Instructions to follow ▸
From the very first line down to the line containing "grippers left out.", write out the material exactly as it appears, and no more.
___
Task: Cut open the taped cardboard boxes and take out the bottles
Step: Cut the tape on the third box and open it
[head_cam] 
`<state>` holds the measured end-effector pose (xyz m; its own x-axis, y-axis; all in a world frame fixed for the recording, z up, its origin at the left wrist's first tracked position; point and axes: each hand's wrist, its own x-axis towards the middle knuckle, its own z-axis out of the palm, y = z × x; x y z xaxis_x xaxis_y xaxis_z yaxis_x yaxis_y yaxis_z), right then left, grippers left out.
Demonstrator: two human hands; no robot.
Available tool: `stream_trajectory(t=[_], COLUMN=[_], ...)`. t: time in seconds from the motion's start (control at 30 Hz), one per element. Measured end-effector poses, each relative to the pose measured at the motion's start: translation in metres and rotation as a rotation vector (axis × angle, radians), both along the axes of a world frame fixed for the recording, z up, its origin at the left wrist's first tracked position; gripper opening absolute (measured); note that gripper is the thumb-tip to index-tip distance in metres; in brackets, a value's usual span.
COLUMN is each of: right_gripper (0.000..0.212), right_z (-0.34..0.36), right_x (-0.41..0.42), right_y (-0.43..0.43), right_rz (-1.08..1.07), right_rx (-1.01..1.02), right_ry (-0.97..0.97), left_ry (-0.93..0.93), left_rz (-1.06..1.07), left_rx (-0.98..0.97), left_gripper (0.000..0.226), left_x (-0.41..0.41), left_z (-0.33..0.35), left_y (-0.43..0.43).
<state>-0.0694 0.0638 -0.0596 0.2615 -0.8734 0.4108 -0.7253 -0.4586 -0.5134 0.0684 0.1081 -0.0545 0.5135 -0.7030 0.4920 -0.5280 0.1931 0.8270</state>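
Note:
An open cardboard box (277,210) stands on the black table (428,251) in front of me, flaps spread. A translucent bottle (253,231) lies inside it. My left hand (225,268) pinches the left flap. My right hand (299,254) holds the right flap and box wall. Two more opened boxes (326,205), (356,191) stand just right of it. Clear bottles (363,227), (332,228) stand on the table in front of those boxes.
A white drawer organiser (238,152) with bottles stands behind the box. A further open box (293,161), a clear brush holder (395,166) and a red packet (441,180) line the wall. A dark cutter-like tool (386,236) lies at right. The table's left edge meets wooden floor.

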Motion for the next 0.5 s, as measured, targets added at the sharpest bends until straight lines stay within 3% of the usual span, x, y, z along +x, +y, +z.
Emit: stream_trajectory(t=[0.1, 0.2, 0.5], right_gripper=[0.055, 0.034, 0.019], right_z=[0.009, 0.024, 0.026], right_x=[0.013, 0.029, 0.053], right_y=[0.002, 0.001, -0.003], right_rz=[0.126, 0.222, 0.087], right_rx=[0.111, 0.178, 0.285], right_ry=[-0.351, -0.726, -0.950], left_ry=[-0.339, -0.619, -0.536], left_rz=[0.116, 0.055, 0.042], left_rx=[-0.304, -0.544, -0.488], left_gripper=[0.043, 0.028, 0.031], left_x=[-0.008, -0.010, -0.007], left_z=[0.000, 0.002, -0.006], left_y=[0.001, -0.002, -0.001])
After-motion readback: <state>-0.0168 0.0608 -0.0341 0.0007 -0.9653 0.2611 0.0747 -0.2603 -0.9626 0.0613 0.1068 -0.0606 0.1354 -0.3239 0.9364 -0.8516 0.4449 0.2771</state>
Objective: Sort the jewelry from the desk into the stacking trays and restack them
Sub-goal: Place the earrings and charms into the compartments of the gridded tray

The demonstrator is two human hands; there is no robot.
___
The answer ▸
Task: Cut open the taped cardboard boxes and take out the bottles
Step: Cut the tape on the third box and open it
[head_cam] 
`<state>` holds the measured end-effector pose (xyz m; its own x-axis, y-axis; all in a world frame fixed for the recording, z up, its origin at the left wrist's first tracked position; point and axes: each hand's wrist, its own x-axis towards the middle knuckle, its own z-axis out of the palm, y = z × x; x y z xaxis_x xaxis_y xaxis_z yaxis_x yaxis_y yaxis_z), right then left, grippers left out.

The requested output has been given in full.